Author Topic: sendmail and other stuff  (Read 816 times)

TheQuirk

  • VIP
  • Member
  • ***
  • Posts: 2,154
  • Kudos: 315
sendmail and other stuff
« on: 22 December 2002, 11:04 »
I was reading a very good guide, http://tldp.org/LDP/solrhe/Securing-Optimizing-Linux-The-Ultimate-Solution-v2.0.pdf, on optimizing Linux and securing it. Now, I was on a page that told me to delete a few users, one of them being "mail." This alarmed me, and I  decided not to delete that user (and not delete any other user before checking everything) without checking if sendmail was using use "mail."

# ps auxwww | grep mail
root      1383  0.0  0.2  5416 2428 ?        S    13:49   0:00 sendmail: accepting connections
root      1388  0.0  0.2  5320 2304 ?        S    13:49   0:00 /usr/sbin/sendmail -q15m
root     12512  0.0  0.0  1732  600 pts/2    R    23:08   0:00 grep mail


Turns out it doesn't: it uses root. Now, I don't want that running as root. I don't want a LOT of things running root. How do I tell programs such as sendmail to run on a different username (e.g, a username that can't destroy my whole setup with one command?)

[ December 22, 2002: Message edited by: TheQuirk ]

[ December 22, 2002: Message edited by: TheQuirk ]


voidmain

  • VIP
  • Member
  • ***
  • Posts: 5,605
  • Kudos: 184
    • http://voidmain.is-a-geek.net/
sendmail and other stuff
« Reply #1 on: 22 December 2002, 11:30 »
Well the thing is, root is required to bind to port 25 (ports 1024 and under). It spawns a child process when a connection is made under another user so as reducing the risk. Do a "telnet localhost 25" and then do another "ps auxwww | grep mail". I don't believe you are going to want to delete the user "mail". Things will probably stop working. Where did you find an article that said to remove it?

Oh, Apache does the same thing. You should have one httpd running as root.

[ December 22, 2002: Message edited by: void main ]

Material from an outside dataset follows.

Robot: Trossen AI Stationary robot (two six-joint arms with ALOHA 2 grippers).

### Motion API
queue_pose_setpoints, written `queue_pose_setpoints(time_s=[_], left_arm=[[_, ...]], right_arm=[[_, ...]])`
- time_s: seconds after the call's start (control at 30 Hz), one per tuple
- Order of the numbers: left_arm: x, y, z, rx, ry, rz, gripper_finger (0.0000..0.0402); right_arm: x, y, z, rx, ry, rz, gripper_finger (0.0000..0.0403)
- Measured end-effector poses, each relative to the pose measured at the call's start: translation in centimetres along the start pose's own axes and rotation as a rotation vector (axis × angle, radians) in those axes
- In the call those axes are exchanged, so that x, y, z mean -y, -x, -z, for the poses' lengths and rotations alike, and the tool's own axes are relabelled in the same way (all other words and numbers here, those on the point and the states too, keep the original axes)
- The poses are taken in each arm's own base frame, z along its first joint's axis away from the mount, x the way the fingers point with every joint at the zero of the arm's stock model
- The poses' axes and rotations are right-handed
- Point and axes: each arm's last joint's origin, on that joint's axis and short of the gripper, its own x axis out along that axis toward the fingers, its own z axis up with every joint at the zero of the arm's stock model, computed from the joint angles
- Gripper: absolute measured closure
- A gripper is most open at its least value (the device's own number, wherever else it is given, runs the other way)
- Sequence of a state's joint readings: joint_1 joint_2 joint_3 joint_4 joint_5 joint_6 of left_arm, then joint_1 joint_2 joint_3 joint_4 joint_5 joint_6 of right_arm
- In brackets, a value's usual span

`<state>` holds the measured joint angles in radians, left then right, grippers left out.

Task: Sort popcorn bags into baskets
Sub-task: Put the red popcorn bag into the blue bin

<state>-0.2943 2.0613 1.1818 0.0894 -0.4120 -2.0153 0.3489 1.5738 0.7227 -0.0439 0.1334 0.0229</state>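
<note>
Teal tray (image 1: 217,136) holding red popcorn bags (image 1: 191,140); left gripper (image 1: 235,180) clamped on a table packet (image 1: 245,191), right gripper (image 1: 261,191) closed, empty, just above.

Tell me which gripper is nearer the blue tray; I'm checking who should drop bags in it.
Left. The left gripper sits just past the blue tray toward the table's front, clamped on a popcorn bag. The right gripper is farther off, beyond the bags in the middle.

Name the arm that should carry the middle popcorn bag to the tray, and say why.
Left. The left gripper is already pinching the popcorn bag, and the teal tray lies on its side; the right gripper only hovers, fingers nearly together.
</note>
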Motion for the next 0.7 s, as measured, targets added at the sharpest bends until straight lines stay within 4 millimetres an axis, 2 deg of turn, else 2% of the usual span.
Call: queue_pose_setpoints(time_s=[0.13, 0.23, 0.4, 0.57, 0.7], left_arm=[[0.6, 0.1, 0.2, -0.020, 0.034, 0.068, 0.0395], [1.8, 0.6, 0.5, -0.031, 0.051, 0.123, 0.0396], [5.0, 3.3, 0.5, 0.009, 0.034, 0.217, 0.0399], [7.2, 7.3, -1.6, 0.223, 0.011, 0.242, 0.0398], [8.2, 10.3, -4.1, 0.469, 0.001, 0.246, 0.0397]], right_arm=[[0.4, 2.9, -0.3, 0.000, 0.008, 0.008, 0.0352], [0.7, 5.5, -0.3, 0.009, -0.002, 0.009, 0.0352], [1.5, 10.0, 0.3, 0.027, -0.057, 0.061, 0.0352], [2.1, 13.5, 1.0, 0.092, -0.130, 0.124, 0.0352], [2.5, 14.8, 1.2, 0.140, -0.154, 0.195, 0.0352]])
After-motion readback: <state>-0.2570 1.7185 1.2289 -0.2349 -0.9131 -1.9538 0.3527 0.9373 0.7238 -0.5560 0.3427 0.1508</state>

Someone please remove this account. Thanks...

TheQuirk

  • VIP
  • Member
  • ***
  • Posts: 2,154
  • Kudos: 315
sendmail and other stuff
« Reply #2 on: 22 December 2002, 12:01 »
http://tldp.org/LDP/solrhe/Securing-Optimizing-Linux-The-Ultimate-Solution-v2.0.pdf Although now that I re-read it, it says that I should reconcider deleting "mail."

voidmain

  • VIP
  • Member
  • ***
  • Posts: 5,605
  • Kudos: 184
    • http://voidmain.is-a-geek.net/
sendmail and other stuff
« Reply #3 on: 22 December 2002, 13:32 »
Ahhh, I'm not very observant. Yes I found the spot you were referring to in that document (whew, what a document it is!). The "mail" user is associated with the "mailx" package and you probably don't want to remove that. I believe the "mail" command is quite useful to send logs/etc from the command line and from scripts. "mail" is part of the "mailx" package.

Also, it mentions using "userdel" to remove the user in question. And if you use the "-r" parameter it will remove it's home directory. Be *very* careful using that parameter on the special accounts or it may remove more than you want to remove. Check out what the user's home directory is set to in /etc/passwd before using that.

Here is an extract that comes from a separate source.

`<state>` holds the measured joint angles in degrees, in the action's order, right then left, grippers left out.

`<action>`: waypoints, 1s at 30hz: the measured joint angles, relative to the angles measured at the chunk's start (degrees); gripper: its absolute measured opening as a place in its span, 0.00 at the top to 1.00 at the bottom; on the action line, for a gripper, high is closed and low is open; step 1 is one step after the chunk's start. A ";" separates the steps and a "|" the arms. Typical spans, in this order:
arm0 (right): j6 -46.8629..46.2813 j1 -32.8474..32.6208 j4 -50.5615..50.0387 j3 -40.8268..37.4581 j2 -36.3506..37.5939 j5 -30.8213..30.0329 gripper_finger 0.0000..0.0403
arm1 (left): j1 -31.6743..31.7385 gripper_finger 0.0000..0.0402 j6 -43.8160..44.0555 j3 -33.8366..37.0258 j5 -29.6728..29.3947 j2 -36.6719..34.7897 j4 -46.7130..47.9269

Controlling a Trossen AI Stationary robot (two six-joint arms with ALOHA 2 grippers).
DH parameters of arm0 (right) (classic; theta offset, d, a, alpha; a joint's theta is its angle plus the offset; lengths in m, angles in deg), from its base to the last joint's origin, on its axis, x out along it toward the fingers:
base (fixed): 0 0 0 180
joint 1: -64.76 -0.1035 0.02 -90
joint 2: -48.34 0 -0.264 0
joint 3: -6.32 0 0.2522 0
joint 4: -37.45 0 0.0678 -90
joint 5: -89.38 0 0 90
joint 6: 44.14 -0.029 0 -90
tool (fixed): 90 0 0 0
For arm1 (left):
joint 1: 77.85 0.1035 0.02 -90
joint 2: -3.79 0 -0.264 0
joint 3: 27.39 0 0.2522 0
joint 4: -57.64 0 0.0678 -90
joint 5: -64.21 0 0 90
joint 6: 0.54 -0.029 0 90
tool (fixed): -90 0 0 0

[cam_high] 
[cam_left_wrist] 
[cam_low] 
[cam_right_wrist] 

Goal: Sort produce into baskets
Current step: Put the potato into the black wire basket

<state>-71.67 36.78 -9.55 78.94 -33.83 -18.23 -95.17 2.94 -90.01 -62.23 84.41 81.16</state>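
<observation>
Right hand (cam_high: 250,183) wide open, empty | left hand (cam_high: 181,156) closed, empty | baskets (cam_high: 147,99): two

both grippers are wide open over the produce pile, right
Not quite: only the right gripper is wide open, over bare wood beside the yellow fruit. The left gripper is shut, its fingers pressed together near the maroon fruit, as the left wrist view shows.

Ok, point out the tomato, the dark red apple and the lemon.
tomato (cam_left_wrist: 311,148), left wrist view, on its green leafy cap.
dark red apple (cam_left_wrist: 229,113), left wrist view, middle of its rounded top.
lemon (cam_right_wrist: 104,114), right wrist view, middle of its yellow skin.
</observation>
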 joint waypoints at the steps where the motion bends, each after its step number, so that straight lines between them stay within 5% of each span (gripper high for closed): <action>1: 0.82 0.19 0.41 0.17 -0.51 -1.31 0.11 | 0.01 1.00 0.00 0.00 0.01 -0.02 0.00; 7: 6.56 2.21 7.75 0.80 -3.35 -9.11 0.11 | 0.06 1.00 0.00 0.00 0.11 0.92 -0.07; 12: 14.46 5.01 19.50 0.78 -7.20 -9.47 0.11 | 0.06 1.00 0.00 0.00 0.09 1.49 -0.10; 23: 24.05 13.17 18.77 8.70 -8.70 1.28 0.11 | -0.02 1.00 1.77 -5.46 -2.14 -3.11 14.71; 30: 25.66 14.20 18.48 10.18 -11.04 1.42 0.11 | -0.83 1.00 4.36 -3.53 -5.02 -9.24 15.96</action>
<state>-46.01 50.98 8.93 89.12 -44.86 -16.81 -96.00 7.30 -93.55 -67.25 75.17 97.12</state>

But it looks like a very good document. I wonder if you can buy it in book form considering it's 855 pages long?

[ December 22, 2002: Message edited by: void main ]

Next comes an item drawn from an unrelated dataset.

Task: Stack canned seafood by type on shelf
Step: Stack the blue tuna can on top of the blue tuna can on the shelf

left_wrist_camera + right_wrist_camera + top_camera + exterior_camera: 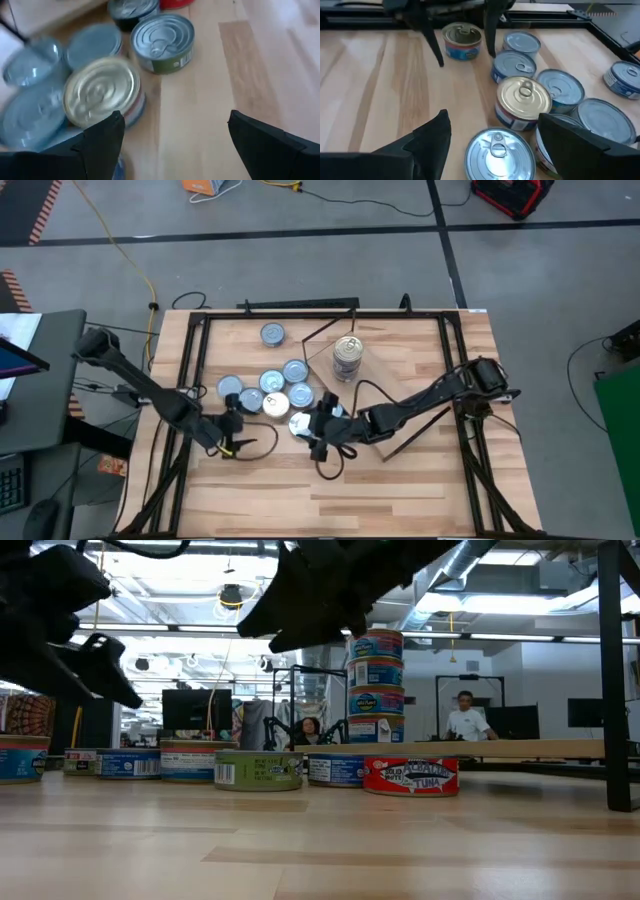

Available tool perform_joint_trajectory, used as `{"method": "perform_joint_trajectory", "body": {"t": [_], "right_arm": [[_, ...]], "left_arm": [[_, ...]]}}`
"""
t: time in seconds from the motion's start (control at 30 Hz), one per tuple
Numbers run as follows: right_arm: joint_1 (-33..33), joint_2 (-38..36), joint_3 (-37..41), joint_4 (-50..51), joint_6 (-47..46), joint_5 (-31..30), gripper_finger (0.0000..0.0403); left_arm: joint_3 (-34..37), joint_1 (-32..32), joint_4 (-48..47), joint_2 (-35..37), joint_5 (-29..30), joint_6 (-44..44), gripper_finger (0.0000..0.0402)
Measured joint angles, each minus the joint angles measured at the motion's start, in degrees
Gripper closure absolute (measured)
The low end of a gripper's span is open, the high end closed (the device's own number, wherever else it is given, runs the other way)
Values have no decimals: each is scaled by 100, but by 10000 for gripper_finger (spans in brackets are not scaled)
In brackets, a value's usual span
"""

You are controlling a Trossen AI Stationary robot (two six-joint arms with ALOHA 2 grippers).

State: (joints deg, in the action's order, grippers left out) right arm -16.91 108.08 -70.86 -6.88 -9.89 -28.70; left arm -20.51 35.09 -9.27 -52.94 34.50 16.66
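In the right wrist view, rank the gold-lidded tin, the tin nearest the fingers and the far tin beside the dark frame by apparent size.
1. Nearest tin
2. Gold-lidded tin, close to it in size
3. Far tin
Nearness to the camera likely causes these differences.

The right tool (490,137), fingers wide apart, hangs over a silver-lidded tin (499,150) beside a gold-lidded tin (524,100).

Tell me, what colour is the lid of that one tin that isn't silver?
Gold. The lid shows best in the right wrist view.

1 stack of tins (347,358), 2 arms
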Motion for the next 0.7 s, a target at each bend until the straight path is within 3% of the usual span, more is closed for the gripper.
{"method": "perform_joint_trajectory", "body": {"t": [0.17, 0.3, 0.5, 0.7], "right_arm": [[-18, 6, 97, 10, -170, -2, 76], [-37, 3, 95, -3, -169, -186, 76], [-19, 3, 95, 31, -125, -234, 76], [13, 3, 95, 44, -125, -244, 76]], "left_arm": [[0, -18, 741, -672, 673, -1029, 59], [-4, -108, 1094, -1129, 785, -1413, 72], [-40, -182, 1391, -1932, 928, -2119, 127], [-345, -184, 1428, -2721, 1715, -2914, 189]]}}
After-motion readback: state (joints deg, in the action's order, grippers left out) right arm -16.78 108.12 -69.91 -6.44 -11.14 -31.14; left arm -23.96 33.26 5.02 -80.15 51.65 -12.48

Someone please remove this account. Thanks...

TheQuirk

  • VIP
  • Member
  • ***
  • Posts: 2,154
  • Kudos: 315
sendmail and other stuff
« Reply #4 on: 22 December 2002, 23:03 »
quote:
Originally posted by void main:
Ahhh, I'm not very observant. Yes I found the spot you were referring to in that document (whew, what a document it is!). The "mail" user is associated with the "mailx" package and you probably don't want to remove that. I believe the "mail" command is quite useful to send logs/etc from the command line and from scripts. "mail" is part of the "mailx" package.

Also, it mentions using "userdel" to remove the user in question. And if you use the "-r" parameter it will remove it's home directory. Be *very* careful using that parameter on the special accounts or it may remove more than you want to remove. Check out what the user's home directory is set to in /etc/passwd before using that.

But it looks like a very good document. I wonder if you can buy it in book form considering it's 855 pages long?

[ December 22, 2002: Message edited by: void main ]



I was thinking of printing it myself, hehe. I know a guy that owns a printing shop, so I mgiht be able to print it out there for a small fee   .

Anyway, I found it on a site that helped me optimize Apache + PHP and Linux in general. . . Anyone wants the URL?

TheQuirk

  • VIP
  • Member
  • ***
  • Posts: 2,154
  • Kudos: 315
sendmail and other stuff
« Reply #5 on: 24 December 2002, 10:54 »
I went ahead with the book and then went back to that page a few days ago. . . What about the user "ftp"?

Also, I read the first page (didn't the first time), and saw this (thouht you might be interested):

 
quote:
Copyright

voidmain

  • VIP
  • Member
  • ***
  • Posts: 5,605
  • Kudos: 184
    • http://voidmain.is-a-geek.net/
sendmail and other stuff
« Reply #6 on: 24 December 2002, 12:00 »
quote:
Originally posted by TheQuirk:
I went ahead with the book and then went back to that page a few days ago. . . What about the user "ftp"?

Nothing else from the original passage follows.